Look through the listing for the string "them" and copy out every line that holds it.

───── EXERCISE DATA ─────

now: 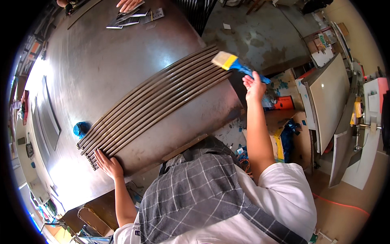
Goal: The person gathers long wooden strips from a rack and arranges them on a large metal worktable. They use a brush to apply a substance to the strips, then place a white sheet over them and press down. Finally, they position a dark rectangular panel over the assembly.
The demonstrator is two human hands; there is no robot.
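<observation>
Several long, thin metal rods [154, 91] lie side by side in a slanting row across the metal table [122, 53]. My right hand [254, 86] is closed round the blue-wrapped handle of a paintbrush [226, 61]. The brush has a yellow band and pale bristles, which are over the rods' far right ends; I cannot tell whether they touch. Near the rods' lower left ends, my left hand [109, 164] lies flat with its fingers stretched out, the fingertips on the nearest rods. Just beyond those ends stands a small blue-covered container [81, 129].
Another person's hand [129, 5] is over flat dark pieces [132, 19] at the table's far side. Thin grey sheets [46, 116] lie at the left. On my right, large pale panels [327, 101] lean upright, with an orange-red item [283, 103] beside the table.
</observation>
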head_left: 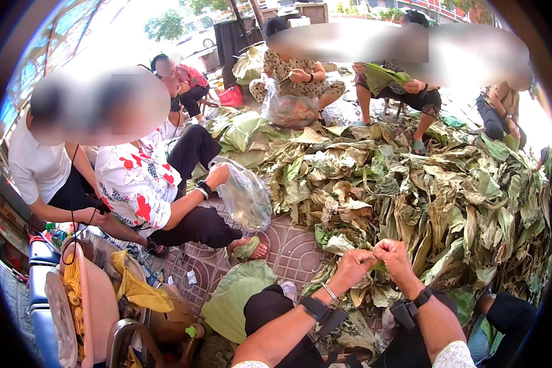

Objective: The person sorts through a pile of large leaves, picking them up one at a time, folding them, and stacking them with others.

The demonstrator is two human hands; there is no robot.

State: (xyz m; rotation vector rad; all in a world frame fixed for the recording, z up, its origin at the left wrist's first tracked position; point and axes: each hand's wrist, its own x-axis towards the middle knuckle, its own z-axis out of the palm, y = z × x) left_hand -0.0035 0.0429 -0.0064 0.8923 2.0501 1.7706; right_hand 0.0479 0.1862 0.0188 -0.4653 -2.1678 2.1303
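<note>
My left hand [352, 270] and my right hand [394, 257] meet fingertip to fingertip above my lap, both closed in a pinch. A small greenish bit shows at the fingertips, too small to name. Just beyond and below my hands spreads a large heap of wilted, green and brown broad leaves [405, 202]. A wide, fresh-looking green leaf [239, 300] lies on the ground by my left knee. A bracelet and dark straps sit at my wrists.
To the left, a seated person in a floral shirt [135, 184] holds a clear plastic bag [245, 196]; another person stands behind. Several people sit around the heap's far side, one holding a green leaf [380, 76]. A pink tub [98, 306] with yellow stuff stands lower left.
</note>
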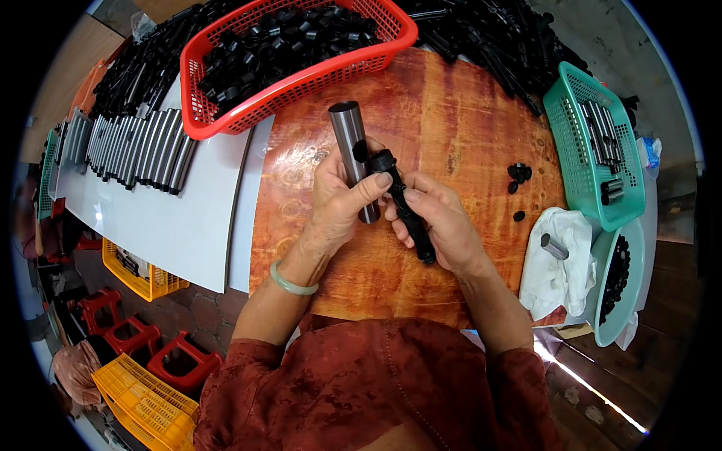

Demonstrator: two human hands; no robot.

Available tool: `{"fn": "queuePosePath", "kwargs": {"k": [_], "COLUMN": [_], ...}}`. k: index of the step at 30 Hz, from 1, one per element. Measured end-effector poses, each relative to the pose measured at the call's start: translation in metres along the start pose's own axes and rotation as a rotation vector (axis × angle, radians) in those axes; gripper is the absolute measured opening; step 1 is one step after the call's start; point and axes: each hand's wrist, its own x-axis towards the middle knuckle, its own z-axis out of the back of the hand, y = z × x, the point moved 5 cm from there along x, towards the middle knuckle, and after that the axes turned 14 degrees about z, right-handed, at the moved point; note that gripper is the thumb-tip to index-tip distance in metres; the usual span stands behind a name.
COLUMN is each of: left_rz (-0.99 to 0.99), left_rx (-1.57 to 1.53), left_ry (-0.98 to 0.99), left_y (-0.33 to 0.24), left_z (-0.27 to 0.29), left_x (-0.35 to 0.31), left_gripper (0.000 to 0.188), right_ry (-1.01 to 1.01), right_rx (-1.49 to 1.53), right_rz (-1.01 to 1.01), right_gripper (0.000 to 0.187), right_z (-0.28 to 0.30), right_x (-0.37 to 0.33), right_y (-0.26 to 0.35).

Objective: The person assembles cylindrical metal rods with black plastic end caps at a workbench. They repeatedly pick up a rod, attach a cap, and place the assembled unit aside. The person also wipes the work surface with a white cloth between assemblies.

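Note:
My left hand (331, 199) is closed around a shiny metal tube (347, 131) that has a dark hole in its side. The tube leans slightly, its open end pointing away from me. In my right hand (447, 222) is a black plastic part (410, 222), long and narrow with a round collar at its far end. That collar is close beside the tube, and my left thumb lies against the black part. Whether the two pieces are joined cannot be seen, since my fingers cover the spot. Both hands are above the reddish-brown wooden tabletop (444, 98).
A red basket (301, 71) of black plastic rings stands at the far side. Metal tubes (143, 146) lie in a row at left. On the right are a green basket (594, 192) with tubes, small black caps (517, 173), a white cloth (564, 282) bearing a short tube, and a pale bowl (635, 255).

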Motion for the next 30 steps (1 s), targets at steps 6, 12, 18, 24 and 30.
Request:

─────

> [RESULT FOR THIS EXERCISE]
Goal: The person gathers long wooden strips from a rack and arranges them on a large metal worktable. They use a brush to apply a substance to the strips, then place a white sheet over them and press down. Finally, they position a dark rectangular panel over the assembly.
Objective: The person sorts through a pile of large leaves, picking them up one at a time, folding them, and stacking them with others.

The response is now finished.